I am trying to prove that, for a standard normal random variable $Z \sim N(0,1)$, ${\mathbb E}[z^n]=n!!$ for even values of $n$. What I'm doing is integrating the p.d.f. of $Z$ which is $\frac{1}{\sqrt{2\pi}}exp(-x^2/2)$, i.e.,
$${\mathbb E}[z^n] = \frac{1}{\sqrt{2\pi}}\int_{-\infty}^{\infty}x^n exp(-x^2/2)$$
While trying to use integration by parts, I'm unable to get either function into a form where the above reduces to some sort of a recurrence relation.
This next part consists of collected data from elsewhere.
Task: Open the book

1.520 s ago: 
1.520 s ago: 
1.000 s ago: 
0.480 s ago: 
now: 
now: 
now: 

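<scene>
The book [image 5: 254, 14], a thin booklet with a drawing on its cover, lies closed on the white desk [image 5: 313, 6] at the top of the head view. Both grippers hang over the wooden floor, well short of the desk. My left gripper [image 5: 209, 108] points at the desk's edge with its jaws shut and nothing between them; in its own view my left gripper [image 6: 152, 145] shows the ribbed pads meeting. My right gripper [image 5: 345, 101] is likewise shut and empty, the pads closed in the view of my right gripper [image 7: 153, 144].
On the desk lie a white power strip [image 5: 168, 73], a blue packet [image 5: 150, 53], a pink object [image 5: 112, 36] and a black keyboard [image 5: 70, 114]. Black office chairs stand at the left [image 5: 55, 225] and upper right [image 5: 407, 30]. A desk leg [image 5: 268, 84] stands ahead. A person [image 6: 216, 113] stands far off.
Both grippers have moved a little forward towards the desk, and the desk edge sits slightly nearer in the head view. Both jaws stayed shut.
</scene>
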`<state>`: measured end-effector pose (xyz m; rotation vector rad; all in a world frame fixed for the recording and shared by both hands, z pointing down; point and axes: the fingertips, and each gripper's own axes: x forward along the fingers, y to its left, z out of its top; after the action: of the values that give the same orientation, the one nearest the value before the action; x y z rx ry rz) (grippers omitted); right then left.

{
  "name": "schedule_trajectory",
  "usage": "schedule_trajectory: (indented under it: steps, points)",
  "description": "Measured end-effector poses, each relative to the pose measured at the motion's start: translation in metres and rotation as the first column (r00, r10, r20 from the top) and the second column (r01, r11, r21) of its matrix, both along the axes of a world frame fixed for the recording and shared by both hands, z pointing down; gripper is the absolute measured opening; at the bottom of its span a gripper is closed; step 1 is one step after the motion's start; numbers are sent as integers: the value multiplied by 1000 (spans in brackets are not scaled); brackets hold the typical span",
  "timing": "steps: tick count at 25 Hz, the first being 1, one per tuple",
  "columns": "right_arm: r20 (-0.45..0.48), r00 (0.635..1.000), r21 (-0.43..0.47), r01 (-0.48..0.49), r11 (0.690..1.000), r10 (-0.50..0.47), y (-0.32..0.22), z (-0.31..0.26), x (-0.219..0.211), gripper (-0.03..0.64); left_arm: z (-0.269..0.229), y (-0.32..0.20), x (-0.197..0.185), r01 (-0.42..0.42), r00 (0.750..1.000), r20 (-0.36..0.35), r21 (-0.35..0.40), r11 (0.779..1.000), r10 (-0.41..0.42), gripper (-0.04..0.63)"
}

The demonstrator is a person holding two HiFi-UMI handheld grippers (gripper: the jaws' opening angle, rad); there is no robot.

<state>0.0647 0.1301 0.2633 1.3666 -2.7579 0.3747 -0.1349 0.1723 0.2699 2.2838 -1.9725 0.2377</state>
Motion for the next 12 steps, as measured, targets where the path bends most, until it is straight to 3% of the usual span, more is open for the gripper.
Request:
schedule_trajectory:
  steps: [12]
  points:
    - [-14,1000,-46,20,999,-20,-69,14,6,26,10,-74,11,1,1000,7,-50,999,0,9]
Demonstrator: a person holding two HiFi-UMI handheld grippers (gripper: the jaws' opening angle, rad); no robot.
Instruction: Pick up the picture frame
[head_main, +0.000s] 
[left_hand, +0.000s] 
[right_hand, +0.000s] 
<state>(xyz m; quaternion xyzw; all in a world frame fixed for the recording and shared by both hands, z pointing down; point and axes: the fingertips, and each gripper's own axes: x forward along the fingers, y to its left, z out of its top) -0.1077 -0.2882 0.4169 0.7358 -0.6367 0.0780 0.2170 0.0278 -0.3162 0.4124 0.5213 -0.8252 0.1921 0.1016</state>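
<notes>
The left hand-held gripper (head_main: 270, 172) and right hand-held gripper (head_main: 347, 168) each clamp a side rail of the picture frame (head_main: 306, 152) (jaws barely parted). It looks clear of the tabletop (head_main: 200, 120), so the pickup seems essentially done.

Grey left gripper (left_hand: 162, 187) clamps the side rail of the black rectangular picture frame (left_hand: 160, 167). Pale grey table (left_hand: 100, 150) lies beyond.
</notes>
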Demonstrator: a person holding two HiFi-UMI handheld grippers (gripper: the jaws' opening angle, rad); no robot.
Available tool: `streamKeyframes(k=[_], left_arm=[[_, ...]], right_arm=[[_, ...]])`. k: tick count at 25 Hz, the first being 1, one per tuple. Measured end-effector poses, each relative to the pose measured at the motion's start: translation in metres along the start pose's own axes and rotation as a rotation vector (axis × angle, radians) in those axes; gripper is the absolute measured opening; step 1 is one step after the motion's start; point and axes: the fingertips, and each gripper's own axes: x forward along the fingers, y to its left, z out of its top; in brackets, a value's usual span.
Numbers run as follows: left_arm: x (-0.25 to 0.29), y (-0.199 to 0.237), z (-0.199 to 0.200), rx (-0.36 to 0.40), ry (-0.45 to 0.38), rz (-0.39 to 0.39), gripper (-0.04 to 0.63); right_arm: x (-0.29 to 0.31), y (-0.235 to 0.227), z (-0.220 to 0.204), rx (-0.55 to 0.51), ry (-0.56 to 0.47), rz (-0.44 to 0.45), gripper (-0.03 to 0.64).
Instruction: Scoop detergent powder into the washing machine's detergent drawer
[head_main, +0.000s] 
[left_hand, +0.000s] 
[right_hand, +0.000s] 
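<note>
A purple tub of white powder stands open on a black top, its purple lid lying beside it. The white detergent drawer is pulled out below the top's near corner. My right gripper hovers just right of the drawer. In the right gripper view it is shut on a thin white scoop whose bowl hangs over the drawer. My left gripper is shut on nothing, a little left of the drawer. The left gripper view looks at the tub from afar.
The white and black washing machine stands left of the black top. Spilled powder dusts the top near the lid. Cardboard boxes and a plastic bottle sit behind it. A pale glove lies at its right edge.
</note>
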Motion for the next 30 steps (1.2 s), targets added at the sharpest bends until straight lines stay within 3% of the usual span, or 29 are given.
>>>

Can you help?
Best Answer
\begin{align*} {\mathbb E}[z^n] &= \frac{1}{\sqrt{2\pi}}\int_{-\infty}^{\infty}x^n exp(-x^2/2)\\ &=\frac{1}{\sqrt{2\pi}}\left[(n-1)x^{n-2}xe^{-x^2/2}\right]^{\infty}_{-\infty}-\frac{1}{\sqrt{2\pi}}\int_{-\infty}^{\infty}-(n-1)x^{n-2}e^{-x^2/2}dx\\ &=\frac{1}{\sqrt{2\pi}}\int_{-\infty}^{\infty}(n-1)x^{n-2}e^{-x^2/2}dx\\ &=\frac{1}{\sqrt{2\pi}}\int_{-\infty}^{\infty}(n-1)!!e^{-x^2/2}dx\\ &= (n-1)!! \end{align*}